Bu olayda ve benzerlerinde yaşanan en önemli konu, yeni dönemin başlangıcında dikkat çeken köklü değişimdir. Nasıl efsanevi Qin Hanedanı halkın gücünü "test" ettiyse, Han Hanedanı da halkın temiz siyaset, çete, yolsuzluğa karşı toleransını test etmiş ve yenilmiştir. Han Hanedanlığının ardından, uzun yıllar sonra çok iyi ve önemli kitaplar yazılmış, Han Hanedanı tarafından konulan (ama sonradan uygulanmayan) kurallar yasalar övülmüştür elbette, ama ahlakî/siyasî kirliliğin çok ilginç bir sonucu olmuştur.
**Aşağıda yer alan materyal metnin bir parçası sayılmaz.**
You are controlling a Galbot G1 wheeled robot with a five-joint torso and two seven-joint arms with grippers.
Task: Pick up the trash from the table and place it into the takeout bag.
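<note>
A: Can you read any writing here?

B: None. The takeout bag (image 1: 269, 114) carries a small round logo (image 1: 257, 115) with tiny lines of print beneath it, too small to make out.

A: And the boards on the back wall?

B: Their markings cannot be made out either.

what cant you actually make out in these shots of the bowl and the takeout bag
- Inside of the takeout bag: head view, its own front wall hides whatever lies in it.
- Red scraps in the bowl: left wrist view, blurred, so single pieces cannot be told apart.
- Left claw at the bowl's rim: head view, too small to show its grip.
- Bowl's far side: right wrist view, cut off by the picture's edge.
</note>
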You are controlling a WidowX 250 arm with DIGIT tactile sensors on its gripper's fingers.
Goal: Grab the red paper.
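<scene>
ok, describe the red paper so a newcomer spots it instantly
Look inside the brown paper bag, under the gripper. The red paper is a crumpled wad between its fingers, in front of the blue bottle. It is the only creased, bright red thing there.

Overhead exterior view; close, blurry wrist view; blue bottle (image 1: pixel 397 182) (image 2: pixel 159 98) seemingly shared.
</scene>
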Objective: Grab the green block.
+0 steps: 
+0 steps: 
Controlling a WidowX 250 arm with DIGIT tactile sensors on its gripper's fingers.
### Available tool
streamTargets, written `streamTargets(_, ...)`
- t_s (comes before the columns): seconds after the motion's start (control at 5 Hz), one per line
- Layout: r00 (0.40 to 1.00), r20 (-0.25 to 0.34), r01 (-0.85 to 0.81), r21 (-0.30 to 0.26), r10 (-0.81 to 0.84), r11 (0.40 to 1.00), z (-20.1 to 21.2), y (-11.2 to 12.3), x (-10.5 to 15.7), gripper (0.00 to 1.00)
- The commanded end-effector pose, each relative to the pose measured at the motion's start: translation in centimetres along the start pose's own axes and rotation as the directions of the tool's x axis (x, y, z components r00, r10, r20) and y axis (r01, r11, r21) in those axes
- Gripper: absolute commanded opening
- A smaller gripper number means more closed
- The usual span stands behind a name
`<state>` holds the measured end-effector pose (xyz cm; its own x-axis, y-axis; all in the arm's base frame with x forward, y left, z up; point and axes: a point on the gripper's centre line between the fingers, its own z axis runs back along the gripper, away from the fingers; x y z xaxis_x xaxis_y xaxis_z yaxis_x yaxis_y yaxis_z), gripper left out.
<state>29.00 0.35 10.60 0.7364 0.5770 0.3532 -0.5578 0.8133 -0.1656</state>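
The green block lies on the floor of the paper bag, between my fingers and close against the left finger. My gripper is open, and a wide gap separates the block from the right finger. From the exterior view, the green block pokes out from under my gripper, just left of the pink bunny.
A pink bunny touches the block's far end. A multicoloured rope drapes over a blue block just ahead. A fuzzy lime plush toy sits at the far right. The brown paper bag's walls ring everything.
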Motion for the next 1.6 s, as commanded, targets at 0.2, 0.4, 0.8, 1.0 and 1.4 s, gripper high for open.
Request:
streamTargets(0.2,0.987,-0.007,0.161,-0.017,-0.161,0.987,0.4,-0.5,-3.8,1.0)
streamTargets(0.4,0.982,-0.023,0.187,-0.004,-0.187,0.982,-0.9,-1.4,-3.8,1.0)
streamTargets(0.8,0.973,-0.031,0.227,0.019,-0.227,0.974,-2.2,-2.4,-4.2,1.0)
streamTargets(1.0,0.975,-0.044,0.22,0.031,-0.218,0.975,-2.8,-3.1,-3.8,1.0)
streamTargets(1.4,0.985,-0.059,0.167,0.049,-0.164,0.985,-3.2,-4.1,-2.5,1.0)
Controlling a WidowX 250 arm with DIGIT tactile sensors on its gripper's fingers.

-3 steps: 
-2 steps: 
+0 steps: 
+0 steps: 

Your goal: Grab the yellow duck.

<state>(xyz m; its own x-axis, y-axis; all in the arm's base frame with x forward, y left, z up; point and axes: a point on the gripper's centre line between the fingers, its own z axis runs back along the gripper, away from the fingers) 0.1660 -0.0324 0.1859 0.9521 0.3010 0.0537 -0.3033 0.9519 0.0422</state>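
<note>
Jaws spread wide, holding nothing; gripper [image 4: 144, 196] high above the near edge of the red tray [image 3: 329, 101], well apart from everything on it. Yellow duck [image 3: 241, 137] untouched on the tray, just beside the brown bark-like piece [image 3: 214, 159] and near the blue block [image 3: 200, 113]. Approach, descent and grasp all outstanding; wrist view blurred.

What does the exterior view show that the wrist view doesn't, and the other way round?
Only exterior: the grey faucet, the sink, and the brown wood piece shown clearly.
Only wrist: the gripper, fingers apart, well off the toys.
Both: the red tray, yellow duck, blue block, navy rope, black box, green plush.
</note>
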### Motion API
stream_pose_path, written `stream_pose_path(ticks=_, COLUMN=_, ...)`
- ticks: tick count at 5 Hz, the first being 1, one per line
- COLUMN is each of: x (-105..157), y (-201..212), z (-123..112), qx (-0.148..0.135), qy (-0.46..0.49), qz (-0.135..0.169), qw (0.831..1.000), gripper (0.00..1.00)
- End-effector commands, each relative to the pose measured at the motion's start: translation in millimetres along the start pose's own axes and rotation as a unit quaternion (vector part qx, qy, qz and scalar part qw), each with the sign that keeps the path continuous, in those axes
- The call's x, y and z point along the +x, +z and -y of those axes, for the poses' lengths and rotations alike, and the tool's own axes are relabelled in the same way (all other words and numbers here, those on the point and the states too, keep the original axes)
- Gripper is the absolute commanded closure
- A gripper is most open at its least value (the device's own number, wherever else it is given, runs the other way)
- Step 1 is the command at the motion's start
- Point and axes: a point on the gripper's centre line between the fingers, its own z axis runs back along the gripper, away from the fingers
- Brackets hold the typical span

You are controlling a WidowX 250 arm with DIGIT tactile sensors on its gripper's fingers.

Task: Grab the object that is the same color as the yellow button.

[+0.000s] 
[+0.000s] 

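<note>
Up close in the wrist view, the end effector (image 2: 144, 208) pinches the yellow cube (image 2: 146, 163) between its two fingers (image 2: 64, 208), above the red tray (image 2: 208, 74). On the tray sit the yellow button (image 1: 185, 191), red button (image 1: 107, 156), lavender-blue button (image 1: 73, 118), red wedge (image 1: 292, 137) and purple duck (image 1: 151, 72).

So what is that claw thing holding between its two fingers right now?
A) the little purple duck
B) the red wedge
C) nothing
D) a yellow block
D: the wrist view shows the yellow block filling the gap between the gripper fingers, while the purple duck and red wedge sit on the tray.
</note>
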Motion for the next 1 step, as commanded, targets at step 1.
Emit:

Qin ve Han dönemlerinde, Osmanlı/Atamanlı dönemindeki Bektaşilik gibi sadece entelektüellere has bir felsefe olan Dao öğretisi -ki bugün bile Batıda "Dao"nun ne demek olduğu hâlâ tartışılıp durulmaktadır- halka malolmuş ve ritüelleri olan bir dine dönüşmüştür. Kongfuzi'nin katı kuralcı devletçiliği yerine, bireye ve bireyselleşmeye alan açan, "Kuzeyi Barbarlardan (Xiongnu/Hunlar) öğrenilmiş öğretiler" (Kam geleneği) üzerine kurgulanmış mistik bir inanç olan Daoizm, daha da geliştirilerek benimsenmiştir, hatta daha sonra Budizm ile birleşen yeni kolları ortaya çıkmış bir din haline gelmiştir.
Türkiye'de "elitler" arasında yaşanan muazzam siyasi ve ahlakî çürümenin, rasyonallikten uzak önü arkası belirsiz ideolojik "düşünce"nin, 1970'lerde Vahabilikten/Emevilikten esinlenerek kurgulanmış bir din anlayışı üzerinden "teolojik politika" formatında bugünlere geldiği ve artık tamamen iflas ettiği anlaşıldı. Çin'de Han döneminden sonra, siyasi bozulmanın ahlâki anlamda da yaşanmasına karşı yükselen tepkiden, eskinin din anlayışı da nasibini almıştır. Türkiye'de kültür ve sanatla sorunlu yasakçı teolojik politikanın yarattığı kültür çölüne de büyük bir tepki gösterileceğini söyleyebiliriz. Tepki kuşkusuz çok olumlu ve sağaltıcı olacaktır, sanat ve kültüre de ardına kadar açılacaktır. Yeni dönemde, bir türlü tam anlamıyla aşılamayan içine kapanıklık da sona erdirelecektir. Ama galiba en ilginci, islamcıların "dininin kendisi" saydıkları sanatsız/kültürsüz hatta kriminal kayırmacı kendine Müslüman teolojik politik anlayışların radikal bir şekilde terkedilmesi olacaktır. O da bir yana, bugünlerin sorumlusu eski din anlayışına dayandırılmaya çalışılarak işlenmiş tüm suçların -siyaset adına bağışlanmayıp- sert bir şekilde cezalandırılmaları ihtimali çok yüksektir. Yeni dönemin gençleri, eski dönemin liyakatsiz sağ ve de sığ muhafazakarlarını bağışlamayacak, geçmişin üzerine bir sünger çekip herşeyi unutmayacak gibi görünmektedir. Genç kuşak, evrensel hukuku işleterek, ona pis bir Dünya, bozulan iklimler, asfalt/betona boğulmuş yeşilsiz şehirler bırakan babalarına karşı oldukça acımasız davranabilirler. Yeni kuşak, (sadece Türkiye'de değil, Dünyanın başka yerlerinde de) doğanın, yeraltı/yerüstü/insan "kaynaklar"ının para/pul/makam uğruna bu kadar acımasızca harcanmasını affetmeyecek.